Section 5. Notice. Written notice of the annual general meeting of the Corporation shall be mailed at least ten (10) days prior to the meeting to each Member at such address as appears on the records of the Corporation. Written notice of special meetings of the Members, stating the time, place, and object thereof, shall be mailed at least five (5) days before such meeting. No notice of the annual general meeting of the Board of Directors shall be necessary, provided a majority of the whole Board be present at the annual Members meeting. Written notice of special meetings of the Board of Directors stating the time, place and object thereof, shall be mailed at least three (3) days before each meeting to each director at such address as appears on the records of the Corporation. The term “mail” or “mailed” in this Bylaw shall mean transmission by United States postage, electronic mail (e-mail), or facsimile.

Section 6. Quorum. Five percent (5%) of the total voting membership shall constitute a quorum at a meeting of the Members for the transaction of business. 

Section 7. Member Voting. Each Individual or Corporate Member is entitled to one vote on each matter voted on by the Members.

ARTICLE VIII – FINANCES

Section 1. Checks.All checks or demands for money and notes of the Corporation shall be signed by such officer or officers as the Board of Directors may, from time to time, designate. 

Section 2. Fiscal Year. Unless otherwise required by the U.S. Internal Revenue Service or the appropriate state Department of Revenue, the fiscal year of the Corporation is the calendar year ending on December 31.

Section 3. Collected Funds. Any dues, contributions, grants, bequests, or gifts made to the Corporation shall be accepted or collected only as authorized by the Board of Directors. 

Section 4. Deposit of Funds. All funds of the Corporation shall be deposited to the credit of the Corporation under such conditions and in such banks as shall be designated by the Board of Directors.

Section 5. Treasurer’s Report. A report of the financial operation and the annual audit of the Corporation shall be made by the Treasurer at least annually to the Board of Directors. 

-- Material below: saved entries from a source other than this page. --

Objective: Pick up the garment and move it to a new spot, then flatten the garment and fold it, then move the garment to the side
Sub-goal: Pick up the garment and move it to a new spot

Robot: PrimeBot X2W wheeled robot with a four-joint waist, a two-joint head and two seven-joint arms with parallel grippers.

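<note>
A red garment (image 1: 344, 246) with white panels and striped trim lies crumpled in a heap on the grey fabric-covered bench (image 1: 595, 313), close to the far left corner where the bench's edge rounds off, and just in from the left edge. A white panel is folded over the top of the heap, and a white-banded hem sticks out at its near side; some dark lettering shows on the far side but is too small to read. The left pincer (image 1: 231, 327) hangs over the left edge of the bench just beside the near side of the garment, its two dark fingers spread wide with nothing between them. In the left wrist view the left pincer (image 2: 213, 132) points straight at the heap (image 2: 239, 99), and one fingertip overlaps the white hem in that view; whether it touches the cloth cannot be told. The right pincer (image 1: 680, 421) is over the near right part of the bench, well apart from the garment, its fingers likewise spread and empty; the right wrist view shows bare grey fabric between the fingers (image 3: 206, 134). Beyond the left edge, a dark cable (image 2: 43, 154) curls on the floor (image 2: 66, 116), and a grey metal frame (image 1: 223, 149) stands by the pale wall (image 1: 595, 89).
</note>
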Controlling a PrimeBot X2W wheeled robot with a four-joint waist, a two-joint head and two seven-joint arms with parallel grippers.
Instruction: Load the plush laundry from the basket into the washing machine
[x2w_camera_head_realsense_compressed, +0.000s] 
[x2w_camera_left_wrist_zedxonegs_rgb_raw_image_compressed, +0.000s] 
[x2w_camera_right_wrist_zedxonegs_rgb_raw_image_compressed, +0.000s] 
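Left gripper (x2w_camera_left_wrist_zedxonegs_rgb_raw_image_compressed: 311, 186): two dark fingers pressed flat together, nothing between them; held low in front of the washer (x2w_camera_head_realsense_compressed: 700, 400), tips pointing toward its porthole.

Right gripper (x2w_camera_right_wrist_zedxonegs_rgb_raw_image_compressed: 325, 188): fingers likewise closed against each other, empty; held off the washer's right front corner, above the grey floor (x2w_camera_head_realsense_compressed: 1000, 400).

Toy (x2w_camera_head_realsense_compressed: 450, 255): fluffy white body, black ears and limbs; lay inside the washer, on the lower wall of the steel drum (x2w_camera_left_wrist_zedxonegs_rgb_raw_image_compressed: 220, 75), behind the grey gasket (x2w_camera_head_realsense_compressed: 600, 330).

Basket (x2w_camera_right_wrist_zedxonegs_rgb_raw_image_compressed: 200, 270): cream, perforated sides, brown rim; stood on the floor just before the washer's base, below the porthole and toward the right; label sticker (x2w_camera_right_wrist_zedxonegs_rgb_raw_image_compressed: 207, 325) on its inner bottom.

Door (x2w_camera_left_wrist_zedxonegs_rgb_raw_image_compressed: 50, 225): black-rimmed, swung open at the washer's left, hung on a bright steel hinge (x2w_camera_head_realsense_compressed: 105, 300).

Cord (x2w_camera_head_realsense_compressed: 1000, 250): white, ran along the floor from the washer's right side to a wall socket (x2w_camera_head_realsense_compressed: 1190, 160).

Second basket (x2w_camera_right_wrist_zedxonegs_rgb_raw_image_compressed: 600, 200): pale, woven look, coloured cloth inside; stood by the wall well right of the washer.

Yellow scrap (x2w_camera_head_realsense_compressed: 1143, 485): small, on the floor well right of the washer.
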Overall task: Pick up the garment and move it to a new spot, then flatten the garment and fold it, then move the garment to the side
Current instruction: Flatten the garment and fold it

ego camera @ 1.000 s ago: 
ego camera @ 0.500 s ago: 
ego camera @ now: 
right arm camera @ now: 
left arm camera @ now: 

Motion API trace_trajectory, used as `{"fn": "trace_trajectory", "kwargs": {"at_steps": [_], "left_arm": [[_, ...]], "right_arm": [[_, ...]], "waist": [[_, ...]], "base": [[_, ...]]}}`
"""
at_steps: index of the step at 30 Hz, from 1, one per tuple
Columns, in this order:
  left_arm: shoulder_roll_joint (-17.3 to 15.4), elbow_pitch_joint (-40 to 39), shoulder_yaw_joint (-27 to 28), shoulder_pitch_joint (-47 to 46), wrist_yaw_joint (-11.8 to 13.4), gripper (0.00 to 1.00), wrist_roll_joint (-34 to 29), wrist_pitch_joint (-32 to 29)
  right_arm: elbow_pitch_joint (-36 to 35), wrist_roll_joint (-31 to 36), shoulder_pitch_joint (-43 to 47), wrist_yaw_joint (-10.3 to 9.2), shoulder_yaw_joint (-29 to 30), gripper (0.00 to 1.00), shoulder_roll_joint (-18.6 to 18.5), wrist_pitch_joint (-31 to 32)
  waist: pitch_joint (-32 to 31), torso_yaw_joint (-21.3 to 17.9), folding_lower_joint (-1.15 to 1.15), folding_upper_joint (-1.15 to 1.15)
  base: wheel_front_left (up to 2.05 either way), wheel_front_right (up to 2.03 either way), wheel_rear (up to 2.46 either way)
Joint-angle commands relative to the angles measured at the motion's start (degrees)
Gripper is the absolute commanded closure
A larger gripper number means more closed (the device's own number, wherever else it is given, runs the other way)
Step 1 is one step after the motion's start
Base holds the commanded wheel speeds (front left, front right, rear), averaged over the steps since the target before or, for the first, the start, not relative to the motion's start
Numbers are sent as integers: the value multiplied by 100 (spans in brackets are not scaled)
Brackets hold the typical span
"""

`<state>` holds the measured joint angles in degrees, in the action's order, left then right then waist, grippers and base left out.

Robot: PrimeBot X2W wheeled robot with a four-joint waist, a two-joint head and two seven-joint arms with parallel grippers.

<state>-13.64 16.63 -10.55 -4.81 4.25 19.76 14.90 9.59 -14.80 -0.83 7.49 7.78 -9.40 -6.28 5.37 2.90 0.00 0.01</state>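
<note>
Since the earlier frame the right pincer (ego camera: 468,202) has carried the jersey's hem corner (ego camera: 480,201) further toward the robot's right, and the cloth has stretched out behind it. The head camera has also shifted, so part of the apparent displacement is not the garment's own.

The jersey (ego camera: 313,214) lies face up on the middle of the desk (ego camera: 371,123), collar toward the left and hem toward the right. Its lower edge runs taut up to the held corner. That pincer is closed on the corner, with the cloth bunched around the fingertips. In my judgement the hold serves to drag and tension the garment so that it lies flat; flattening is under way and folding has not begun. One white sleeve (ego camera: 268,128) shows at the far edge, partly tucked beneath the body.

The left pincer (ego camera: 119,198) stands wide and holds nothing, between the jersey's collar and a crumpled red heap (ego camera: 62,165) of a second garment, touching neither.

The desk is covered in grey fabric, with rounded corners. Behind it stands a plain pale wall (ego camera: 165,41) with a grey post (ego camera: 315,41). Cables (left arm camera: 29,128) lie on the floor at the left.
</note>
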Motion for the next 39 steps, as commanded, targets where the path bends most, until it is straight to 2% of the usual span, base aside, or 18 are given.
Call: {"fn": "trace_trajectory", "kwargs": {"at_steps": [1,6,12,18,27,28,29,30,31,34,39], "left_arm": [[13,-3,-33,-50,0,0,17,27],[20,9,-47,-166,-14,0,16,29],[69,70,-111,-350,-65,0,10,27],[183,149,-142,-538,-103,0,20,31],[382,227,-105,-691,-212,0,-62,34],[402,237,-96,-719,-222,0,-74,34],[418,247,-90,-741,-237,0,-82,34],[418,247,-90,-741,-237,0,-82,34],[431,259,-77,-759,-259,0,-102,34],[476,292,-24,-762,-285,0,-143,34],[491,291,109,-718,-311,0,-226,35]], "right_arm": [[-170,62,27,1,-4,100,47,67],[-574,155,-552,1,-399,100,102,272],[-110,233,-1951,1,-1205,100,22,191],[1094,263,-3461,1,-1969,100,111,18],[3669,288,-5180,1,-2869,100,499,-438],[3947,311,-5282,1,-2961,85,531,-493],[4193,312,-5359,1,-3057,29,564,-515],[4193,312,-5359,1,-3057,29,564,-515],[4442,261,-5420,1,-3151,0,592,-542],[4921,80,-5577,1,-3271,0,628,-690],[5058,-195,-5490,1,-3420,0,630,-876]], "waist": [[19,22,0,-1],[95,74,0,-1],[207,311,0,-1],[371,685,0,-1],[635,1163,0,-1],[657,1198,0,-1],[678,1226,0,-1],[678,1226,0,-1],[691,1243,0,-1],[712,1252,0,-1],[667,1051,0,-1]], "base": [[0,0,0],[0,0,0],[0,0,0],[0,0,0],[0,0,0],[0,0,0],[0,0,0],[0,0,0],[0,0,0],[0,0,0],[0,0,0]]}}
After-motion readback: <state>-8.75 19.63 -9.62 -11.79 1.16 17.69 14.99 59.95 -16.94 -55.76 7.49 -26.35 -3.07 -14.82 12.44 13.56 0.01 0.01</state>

ARTICLE IX – INDEMNIFICATION

The Corporation shall indemnify its officers, directors, employees and agents to the full extent permitted by the Laws of the State of Iowa, as now in effect, or as the same may be hereafter modified. 

ARTICLE X – AMENDMENTS

The Articles and Bylaws of the Corporation may be amended or altered by a vote of the majority of the Members of the Corporation present at any regular meeting or at any special meeting at which a quorum is present, called for that purpose, or by written action. In addition, the Board of Directors, by a two-thirds vote of directors present and entitled to vote, at a duly called meeting of the Board, may amend or alter the Bylaws or the Articles of Incorporation of the Corporation. The Secretary of the Corporation shall be responsible for recording any amendments to the Bylaws and ensuring that current and accurate Bylaws, including any amendments, are on file at the Corporation’s registered office. 

ARTICLE XI – EFFECTIVE DATE

These Bylaws shall become effective July 1, 2009. These Bylaws replace all Bylaws previously adopted or amended by Members or officers of the unincorporated association which preceded the formation of the Corporation. Laura Kelly, the undersigned Secretary of the Corporation, hereby affirms and certifies that the Board of Directors of Des Moines Area Quality Assurance Association approved the above-stated Bylaws on July 1, 2009.